Opps, my bad. Your quoted post should've appear toward the top of my post with the others to which I posed the question: So when did all move to the US?, going by your locations.

I understand the concept, it's just a pet peeve of mine that, particularly Americans for some reason, people claim to be 50% one thing, 50% another thing and ignore that they're born yet another thing.

You say you're 50% German, 25%Swedish and 25% Austrian; why? Why settle on those exact percentages? What's your formula? I'm really not picking on you specifically, I'm actually interested to hear.

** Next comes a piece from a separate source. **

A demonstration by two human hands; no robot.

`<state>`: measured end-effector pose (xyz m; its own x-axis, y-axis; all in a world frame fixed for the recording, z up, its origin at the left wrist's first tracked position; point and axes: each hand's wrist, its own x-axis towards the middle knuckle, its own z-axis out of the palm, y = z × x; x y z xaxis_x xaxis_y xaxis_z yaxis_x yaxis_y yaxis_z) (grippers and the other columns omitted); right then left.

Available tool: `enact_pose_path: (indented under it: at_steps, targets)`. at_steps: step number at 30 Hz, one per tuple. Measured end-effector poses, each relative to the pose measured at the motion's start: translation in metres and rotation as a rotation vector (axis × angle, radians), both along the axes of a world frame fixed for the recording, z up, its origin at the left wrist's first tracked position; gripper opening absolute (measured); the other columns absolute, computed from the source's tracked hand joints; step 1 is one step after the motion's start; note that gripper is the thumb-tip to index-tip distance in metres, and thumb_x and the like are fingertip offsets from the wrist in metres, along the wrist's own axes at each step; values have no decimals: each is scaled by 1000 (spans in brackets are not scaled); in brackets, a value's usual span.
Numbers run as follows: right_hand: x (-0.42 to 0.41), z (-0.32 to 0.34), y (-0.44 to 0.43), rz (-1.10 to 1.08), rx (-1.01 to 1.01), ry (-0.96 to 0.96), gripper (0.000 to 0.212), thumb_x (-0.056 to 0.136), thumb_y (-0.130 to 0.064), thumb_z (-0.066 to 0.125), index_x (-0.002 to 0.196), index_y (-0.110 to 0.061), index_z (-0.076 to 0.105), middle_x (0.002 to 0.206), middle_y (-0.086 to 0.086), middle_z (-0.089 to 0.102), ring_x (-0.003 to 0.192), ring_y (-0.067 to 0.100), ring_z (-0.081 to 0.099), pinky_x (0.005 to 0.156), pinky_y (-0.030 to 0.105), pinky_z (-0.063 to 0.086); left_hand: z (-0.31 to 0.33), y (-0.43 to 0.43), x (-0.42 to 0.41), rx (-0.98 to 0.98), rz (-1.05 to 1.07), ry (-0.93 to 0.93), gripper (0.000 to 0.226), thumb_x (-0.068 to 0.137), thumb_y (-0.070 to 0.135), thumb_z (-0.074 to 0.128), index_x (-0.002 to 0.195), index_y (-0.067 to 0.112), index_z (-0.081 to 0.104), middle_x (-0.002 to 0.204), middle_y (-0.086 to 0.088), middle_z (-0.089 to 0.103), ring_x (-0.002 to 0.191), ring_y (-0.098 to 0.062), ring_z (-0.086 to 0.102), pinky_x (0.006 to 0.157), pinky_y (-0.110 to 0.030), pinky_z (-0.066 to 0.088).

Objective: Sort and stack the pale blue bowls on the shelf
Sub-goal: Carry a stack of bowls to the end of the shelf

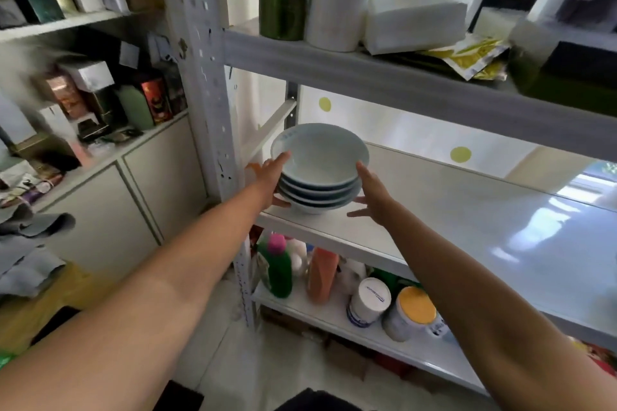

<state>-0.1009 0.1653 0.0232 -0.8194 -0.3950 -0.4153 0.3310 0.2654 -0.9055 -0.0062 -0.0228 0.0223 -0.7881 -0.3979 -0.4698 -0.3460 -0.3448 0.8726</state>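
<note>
At frame centre I see four bowls [320, 160] nested on the shelf [467, 230], so stacking looks done. My left hand [271, 177] touches them with straight fingers. My right hand [374, 192] is spread just beside them, holding nothing.

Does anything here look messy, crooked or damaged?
The stack of pale blue bowls sits neatly nested. Two things stand out: crumpled yellow pouches hang over the edge of the upper shelf, and the shelf post has chipped paint.
</note>
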Motion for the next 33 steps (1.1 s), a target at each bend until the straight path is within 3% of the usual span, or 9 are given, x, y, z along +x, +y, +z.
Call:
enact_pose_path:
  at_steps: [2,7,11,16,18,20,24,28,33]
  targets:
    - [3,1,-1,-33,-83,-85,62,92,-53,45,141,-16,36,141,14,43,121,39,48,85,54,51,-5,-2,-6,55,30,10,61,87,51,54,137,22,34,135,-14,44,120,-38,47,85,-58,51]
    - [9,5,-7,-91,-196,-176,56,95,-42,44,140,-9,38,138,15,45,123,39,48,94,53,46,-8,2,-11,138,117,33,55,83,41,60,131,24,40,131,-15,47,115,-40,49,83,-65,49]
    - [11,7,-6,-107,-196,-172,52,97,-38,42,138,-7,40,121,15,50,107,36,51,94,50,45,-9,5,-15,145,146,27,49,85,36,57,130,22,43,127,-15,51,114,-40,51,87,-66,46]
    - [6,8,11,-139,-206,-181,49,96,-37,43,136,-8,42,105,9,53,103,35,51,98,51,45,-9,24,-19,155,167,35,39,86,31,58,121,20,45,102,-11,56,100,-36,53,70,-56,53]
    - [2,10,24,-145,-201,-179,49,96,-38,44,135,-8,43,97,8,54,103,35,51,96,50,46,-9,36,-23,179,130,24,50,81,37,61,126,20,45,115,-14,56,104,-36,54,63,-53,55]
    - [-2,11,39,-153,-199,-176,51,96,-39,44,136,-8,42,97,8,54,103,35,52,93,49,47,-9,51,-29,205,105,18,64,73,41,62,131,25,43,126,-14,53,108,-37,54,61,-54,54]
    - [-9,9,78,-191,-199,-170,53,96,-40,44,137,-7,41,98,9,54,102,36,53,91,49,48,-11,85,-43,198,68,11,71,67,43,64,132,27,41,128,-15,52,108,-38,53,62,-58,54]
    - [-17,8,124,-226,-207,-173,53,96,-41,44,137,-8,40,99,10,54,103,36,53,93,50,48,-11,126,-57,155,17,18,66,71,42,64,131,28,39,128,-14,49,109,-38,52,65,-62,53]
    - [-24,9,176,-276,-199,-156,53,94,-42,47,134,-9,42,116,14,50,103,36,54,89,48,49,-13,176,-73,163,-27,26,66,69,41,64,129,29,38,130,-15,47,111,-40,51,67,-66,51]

I myself don't claim any heritage, by nationality or religion, I think of myself as the sum of my own experiences, but if pushed I'd say:
Facetious 25%
Bovvered 25%
Dirrty 25%
Liberal 25%
Just 25%
Dyscalculic 25%
 
1.0 English


I myself don't claim any heritage, by nationality or religion, I think of myself as the sum of my own experiences, but if pushed I'd say:
Facetious 25%
Bovvered 25%
Dirrty 25%
Liberal 25%
Just 25%
Dyscalculic 25%

I agree with mad jew you are almighty and powerful, you must be.
 
You say you're 50% German, 25%Swedish and 25% Austrian; why? Why settle on those exact percentages? What's your formula? I'm really not picking on you specifically, I'm actually interested to hear.
Well, if you're actually interested, here you go:

My father is 100% German. In that, both of his parents, and in turn, their parents moved here from Germany in the early 1900's. Hence, an entirely German citizenship/heritage.

My mother, on the other hand, is 50% Swedish, and 50% Austrian. In that, her father (my grandfather) is 100% Austrian, as is his entire lineage of family. Her mother (my grandmother), is 100% Swedish, both of her parents immigrated directly from Sweden as Swedish citizens.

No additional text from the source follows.